Dans le cadre de la 20e édition du festival transdisciplinaire Étrange Cargo à la Ménagerie de verre, le scénographe et chorégraphe allemand Raimund Hoghe, ancien dramaturge de Pina Bausch, présente sa création Lettere amorose, 1999-2017.
En partant de la pièce Lettere amorose créée en 1999 autour de la lettre de deux jeunes Africains retrouvés morts sur un avion à destination de l'Europe, Raimund Hoghe souhaite montrer l'actualité de ces mots en 2017. Il donne ainsi la parole aux exilés par la lecture émouvante de cinq lettres accompagnées d'un rituel intimiste et minimaliste en solo.
La pièce présente une structure segmentée qui encadre la lecture de cinq lettres d'exilés et d'étrangers. À chaque tableau correspond une chanson au cours de laquelle Raimund Hoghe exécute avec calme des gestes symboliques et ritualisés par leur caractère minimaliste et répétitif. En effet, à chaque nouvelle chanson correspond une nouvelle gestuelle répétée cinq fois aux quatre coins de l'espace scénique et en son centre, face au public, comme le ferait un maître de cérémonie nous invitant à communier avec lui. Les gestes se réduisent parfois à un presque rien qui confine le chorégraphe à l'immobilité, assis sur ses talons, genoux au sol, comme plongé dans une méditation silencieuse, les yeux clos et en position de recueillement. C'est également la position qu'il adopte durant la lecture des lettres. Raimund Hoghe rend hommage à ces voix et à ces histoires en nous invitant à les écouter attentivement. Il y a d'autres voix qu'il nous invite à écouter avec la même acuité, celles des interprètes des chansons en étroite correspondance avec le contenu des lettres. Ainsi, après avoir lu les mots touchants et intimes d'un père installé en Europe qui décrivent la vie difficile et la météo ingrate de ce nouveau pays à son fils resté en Afrique, les paroles de « Mon père disait » de Jacques Brel sur le vent du Nord créent une pertinente illustration musicale chargée d'affects. Le ton donné par l'univers musical est poignant et mélancolique, des arias tristes de Monteverdi, à Piensa en mi de Chavela Vargas.

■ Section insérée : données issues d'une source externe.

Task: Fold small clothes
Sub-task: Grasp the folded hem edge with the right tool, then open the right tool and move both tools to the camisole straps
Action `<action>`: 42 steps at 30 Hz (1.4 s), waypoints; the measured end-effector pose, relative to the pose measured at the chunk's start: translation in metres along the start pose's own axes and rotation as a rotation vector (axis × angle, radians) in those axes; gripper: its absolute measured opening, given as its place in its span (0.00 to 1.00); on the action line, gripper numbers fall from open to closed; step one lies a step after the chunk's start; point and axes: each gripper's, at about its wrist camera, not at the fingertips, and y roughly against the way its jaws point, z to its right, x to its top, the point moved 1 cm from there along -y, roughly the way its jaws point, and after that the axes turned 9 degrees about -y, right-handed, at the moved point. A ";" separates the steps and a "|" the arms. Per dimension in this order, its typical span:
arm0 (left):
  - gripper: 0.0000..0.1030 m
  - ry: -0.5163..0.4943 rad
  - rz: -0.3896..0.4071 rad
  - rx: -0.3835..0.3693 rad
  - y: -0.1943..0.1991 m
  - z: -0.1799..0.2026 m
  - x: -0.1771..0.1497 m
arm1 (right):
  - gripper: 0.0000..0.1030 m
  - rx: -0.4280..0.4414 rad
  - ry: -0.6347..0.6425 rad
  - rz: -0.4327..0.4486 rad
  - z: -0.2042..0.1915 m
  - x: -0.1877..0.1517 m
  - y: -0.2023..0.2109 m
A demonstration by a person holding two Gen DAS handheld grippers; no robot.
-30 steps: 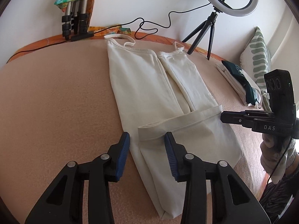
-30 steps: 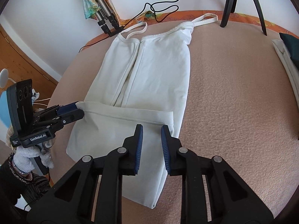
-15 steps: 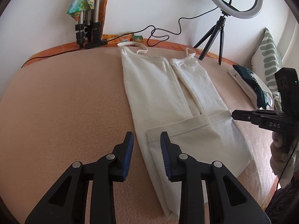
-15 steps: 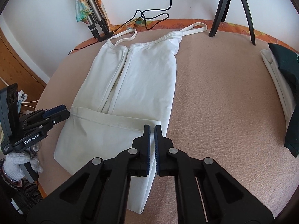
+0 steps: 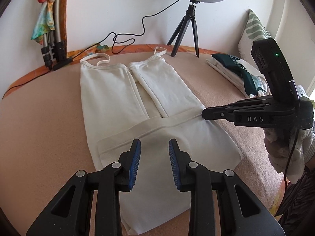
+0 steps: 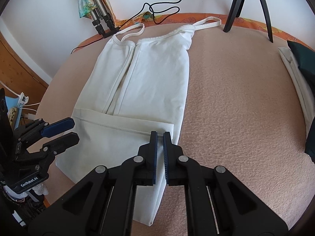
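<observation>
From the left wrist view, the white strappy cotton top lies flat in the middle of the peach-coloured bed, both long sides folded in toward its centre and the hem turned up as a band across the near half, so the fold looks roughly midway; the left claw hangs part-open over that band with nothing between its pads, and a stack of folded clothes sits at the bed's far right edge. From the right wrist view, the right claw is closed at the band's right corner, though whether cloth is pinched cannot be told, and no container shows.
</observation>
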 end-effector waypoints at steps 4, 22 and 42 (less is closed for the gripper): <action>0.26 0.008 -0.032 0.003 -0.008 -0.003 -0.004 | 0.20 0.019 0.013 -0.004 -0.002 -0.001 -0.002; 0.26 0.053 -0.014 0.025 -0.004 -0.007 -0.005 | 0.08 0.002 0.037 0.029 -0.008 -0.005 0.005; 0.30 0.168 0.008 0.050 0.001 -0.062 0.006 | 0.16 -0.063 -0.021 0.064 0.028 0.010 0.023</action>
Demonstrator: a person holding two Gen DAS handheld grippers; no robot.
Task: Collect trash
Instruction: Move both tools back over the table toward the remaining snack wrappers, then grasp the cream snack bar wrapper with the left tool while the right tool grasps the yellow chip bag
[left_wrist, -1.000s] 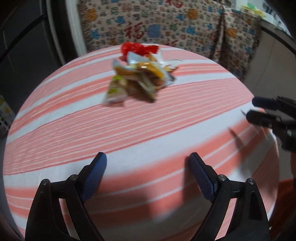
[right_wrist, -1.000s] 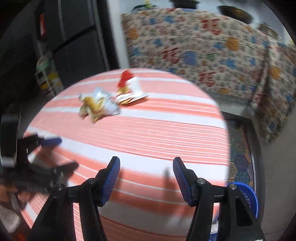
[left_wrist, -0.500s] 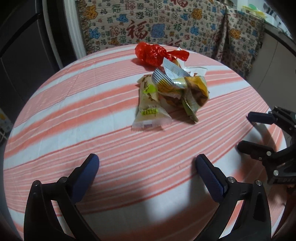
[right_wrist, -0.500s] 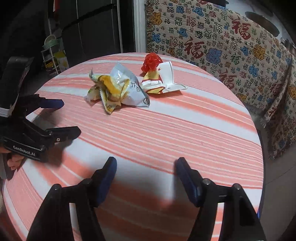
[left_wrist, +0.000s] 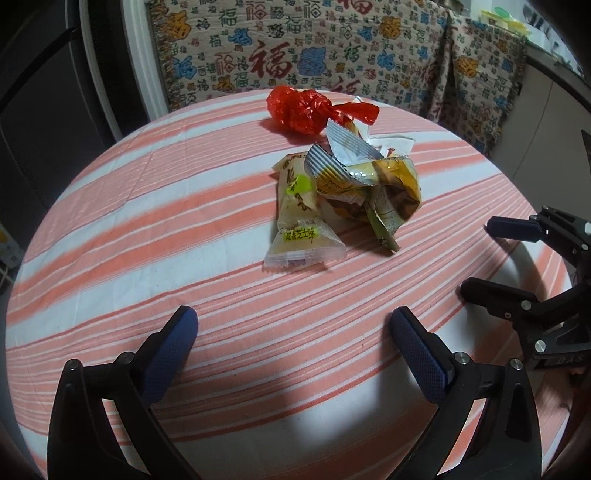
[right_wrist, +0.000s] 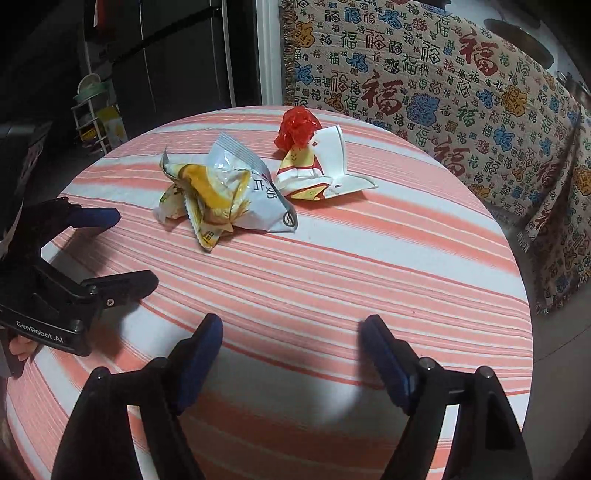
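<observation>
Wrapper heap mid-frame on striped tablecloth, straight ahead of left gripper, jaws spread wide, empty; right gripper just widening, empty; heap upper left.

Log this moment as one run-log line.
stage: approach | left hand-held gripper: open, empty | right hand-held gripper: jaws just opening, empty | wrappers: piled on striped table, untouched

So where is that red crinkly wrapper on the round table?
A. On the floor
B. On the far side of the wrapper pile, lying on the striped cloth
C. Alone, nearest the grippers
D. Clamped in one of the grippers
B: the red wrapper lies on the striped cloth behind the other wrappers, and both grippers are empty.
</observation>
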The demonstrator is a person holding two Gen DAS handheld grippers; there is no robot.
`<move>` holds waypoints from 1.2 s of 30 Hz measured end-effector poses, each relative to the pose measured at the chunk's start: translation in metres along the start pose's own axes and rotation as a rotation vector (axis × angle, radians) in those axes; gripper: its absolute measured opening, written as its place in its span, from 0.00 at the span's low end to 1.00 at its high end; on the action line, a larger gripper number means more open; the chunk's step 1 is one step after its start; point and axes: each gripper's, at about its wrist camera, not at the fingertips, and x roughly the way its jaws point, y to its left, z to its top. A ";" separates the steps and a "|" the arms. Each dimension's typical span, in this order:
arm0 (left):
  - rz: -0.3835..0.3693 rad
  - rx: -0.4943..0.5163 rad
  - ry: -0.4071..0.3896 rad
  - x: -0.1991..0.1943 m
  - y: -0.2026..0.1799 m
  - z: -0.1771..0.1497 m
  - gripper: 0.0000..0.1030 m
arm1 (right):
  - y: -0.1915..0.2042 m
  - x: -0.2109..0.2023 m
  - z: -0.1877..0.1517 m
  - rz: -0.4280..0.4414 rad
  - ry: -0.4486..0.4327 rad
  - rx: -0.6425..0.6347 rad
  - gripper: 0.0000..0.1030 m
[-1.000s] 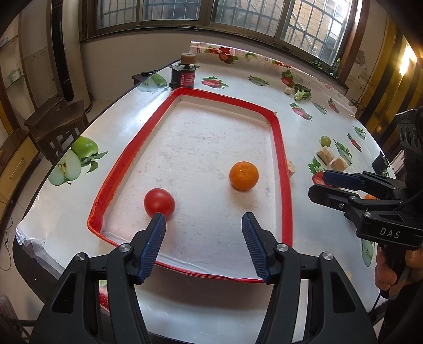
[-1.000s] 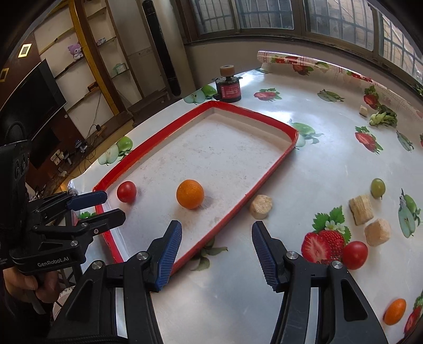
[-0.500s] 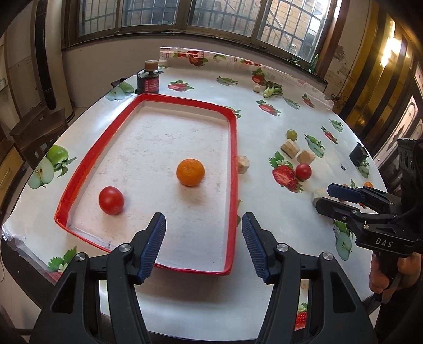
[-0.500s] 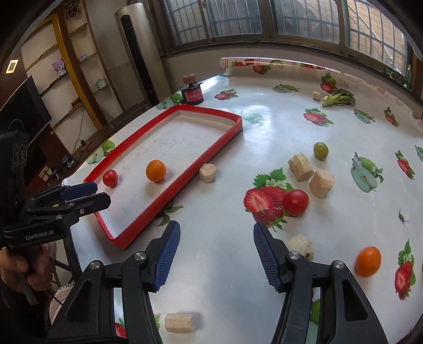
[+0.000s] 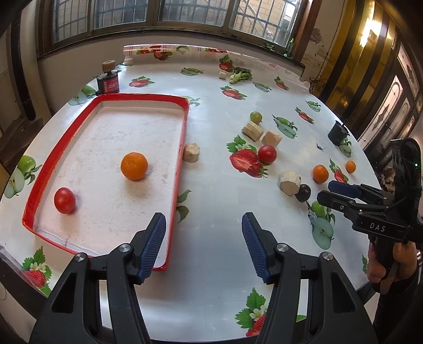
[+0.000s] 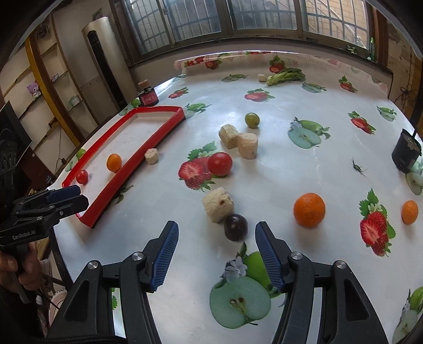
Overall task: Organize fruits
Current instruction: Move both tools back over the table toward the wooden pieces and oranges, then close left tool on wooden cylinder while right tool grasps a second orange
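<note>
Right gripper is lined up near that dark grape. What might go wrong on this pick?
The dark grape sits against a beige chunk; closing the right gripper might nudge the chunk or squirt the round grape out, and it may roll. The jaws have just been opening, nothing between them yet.

Wide barred windows [image 6: 264, 23] run along the far wall, daylight pouring through dark frames above a pale sill wall [image 5: 79, 66]. On the left side of the right wrist view, a tall grey standing air conditioner [image 6: 105, 58] sits in the corner, and beside it open shelves [image 6: 34, 90] with yellow uprights, a small purple toy [image 6: 33, 88] perched on one. Over on the right of the left wrist view, gold-trimmed dark panelled doors [image 5: 391, 87] catch a warm lamp glow [image 5: 370, 31]. A dark wooden chair [image 5: 15, 135] stands low at left.
</note>
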 end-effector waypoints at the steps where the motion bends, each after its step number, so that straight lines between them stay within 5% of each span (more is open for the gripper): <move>1: -0.006 0.004 0.003 0.001 -0.003 0.000 0.57 | -0.004 -0.001 -0.001 -0.004 -0.002 0.008 0.61; 30: -0.085 0.206 0.124 0.068 -0.098 0.026 0.57 | -0.076 0.020 0.000 -0.073 0.024 0.093 0.60; 36: -0.096 0.221 0.144 0.084 -0.108 0.034 0.57 | -0.086 0.036 0.012 -0.065 0.031 0.101 0.50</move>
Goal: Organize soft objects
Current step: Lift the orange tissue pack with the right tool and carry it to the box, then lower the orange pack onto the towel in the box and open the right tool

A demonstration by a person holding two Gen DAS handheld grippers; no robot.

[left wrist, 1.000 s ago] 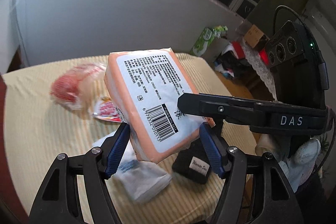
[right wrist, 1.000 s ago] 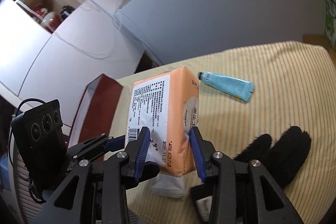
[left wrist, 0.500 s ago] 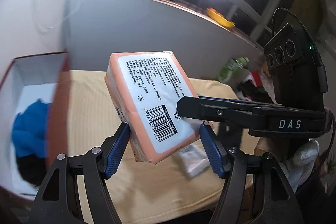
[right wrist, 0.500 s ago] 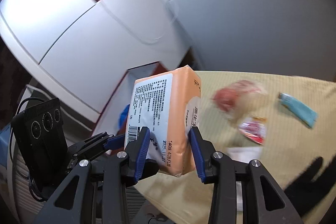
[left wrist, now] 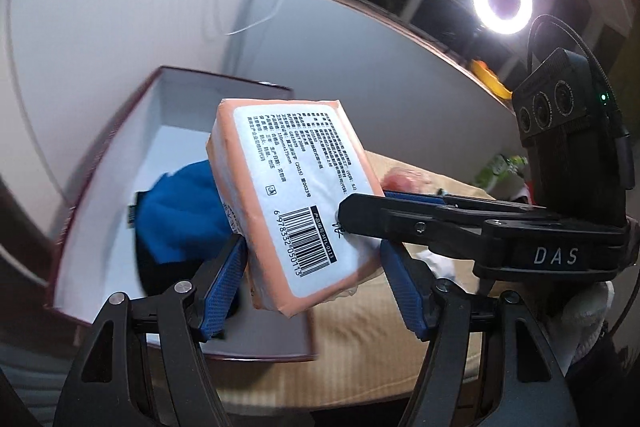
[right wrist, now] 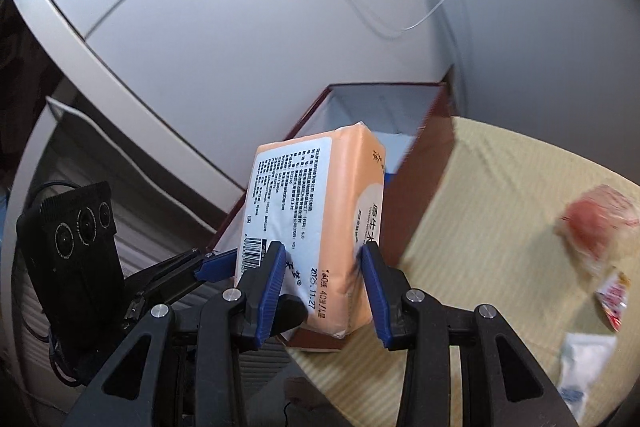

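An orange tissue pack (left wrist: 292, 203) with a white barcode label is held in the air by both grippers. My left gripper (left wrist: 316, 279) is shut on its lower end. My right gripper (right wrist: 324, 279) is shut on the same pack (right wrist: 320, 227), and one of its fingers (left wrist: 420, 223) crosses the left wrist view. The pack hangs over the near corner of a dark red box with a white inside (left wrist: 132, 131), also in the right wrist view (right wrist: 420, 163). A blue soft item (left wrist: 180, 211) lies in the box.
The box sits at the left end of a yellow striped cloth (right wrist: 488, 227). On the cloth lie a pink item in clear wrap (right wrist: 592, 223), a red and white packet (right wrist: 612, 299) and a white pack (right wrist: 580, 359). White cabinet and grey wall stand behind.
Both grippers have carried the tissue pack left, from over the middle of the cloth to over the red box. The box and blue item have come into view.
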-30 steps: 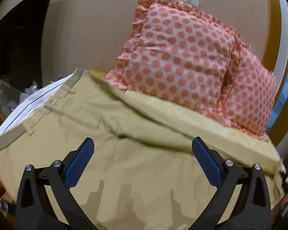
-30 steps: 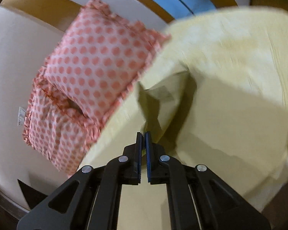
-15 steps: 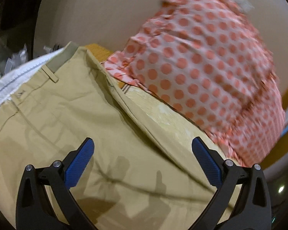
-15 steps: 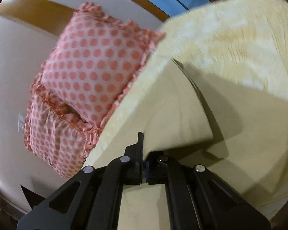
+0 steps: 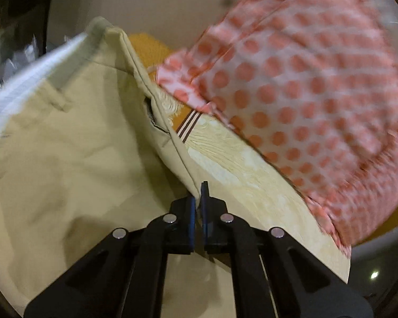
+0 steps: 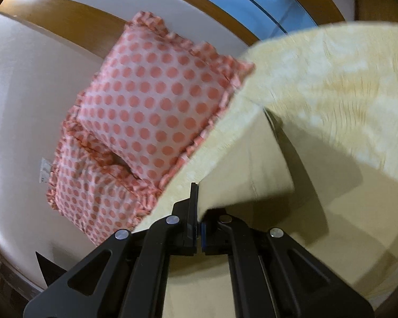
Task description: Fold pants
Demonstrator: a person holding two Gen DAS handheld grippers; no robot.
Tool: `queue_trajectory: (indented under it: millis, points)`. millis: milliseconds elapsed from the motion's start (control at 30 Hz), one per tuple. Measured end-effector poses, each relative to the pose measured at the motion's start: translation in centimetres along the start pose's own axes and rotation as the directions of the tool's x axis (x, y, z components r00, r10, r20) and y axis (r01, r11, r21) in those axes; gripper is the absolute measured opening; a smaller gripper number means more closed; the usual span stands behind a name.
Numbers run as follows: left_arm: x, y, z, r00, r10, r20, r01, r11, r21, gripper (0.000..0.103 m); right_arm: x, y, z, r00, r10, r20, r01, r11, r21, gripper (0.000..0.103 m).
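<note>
Left hand-held gripper (image 5: 199, 198): a second ago its blue-padded fingers stood spread wide above the cloth; they are now pressed together on the side edge of the tan cotton pants (image 5: 66, 164), pinching the seam fold where it meets the bed cover.

Right hand-held gripper (image 6: 198, 206): fingers pressed together on a leg end of the pants (image 6: 249, 169). It held cloth a second ago as well; the pinched panel now stands up from the bed as a raised flap, where before it lay lower and creased.

Pants location: spread over the pale yellow patterned bed cover (image 5: 252, 185). The waistband, with belt loops and white striped lining, lies toward the upper left of the left wrist view; the lifted leg end is at the right gripper.

Surroundings: two pink pillows with coral polka dots and frilled edges (image 6: 151, 100) lean on the headboard just beyond the pants. In the left wrist view the nearer pillow (image 5: 305, 92) is blurred by camera motion.

Change summary: the left side went from hovering to gripping; both ends of the garment are now held.

Meaning for the task: judged from this, the grasp stage is complete and the fold stage can start, probably carrying the leg end toward the waistband.

Risk: a thin edge pinch may slip under tension.
</note>
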State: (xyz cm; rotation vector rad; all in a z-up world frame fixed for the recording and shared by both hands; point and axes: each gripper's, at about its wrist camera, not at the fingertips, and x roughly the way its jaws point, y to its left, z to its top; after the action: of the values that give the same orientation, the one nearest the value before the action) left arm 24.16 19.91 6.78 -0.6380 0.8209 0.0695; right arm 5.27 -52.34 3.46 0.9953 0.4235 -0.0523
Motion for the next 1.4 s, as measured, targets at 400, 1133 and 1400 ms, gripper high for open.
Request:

Malgré les changements de chansons sans transition, le rythme de la pièce est harmonieux et linéaire, et les déplacements, les gestes et les musiques sont d'une impassible lenteur. Que le geste soit symbolique, comme quand Raimund Hoghe dessine une maison avec des batônnets avant de la déconstruire et de tout ramasser, ou rituel, presque liturgique, comme cette onction avec des fleurs trempées dans l'eau sur un drap blanc, chaque mouvement est tout en retenue, lent et mesuré.
L'émotion passe donc par le rythme, les mots, les musiques et les gestes qui créent un univers intimiste. Elle passe également par le petit corps bossu et frêle du chorégraphe au visage fermé, souvent dans un équilibre incertain, quand il marche tel un funambule vers le public ou recouvert d'une mantille noire avec des chaussures instables.
Il ne s'agit donc pas tout à fait d'un solo, en ce qu'il convoque de multiples voix lues, enregistrées et chantées, auxquelles il rend un émouvant hommage dans une mise en scène en toute humilité. C'est d'ailleurs le sens de son salut final, quand il invite les applaudissements à s'adresser aux auteurs de chacune des lettres en se déplaçant tour à tour vers chacune d'elles, plutôt qu'à lui-même. Il renverse en quelque sorte le rituel des remerciements, en un ultime geste touchant.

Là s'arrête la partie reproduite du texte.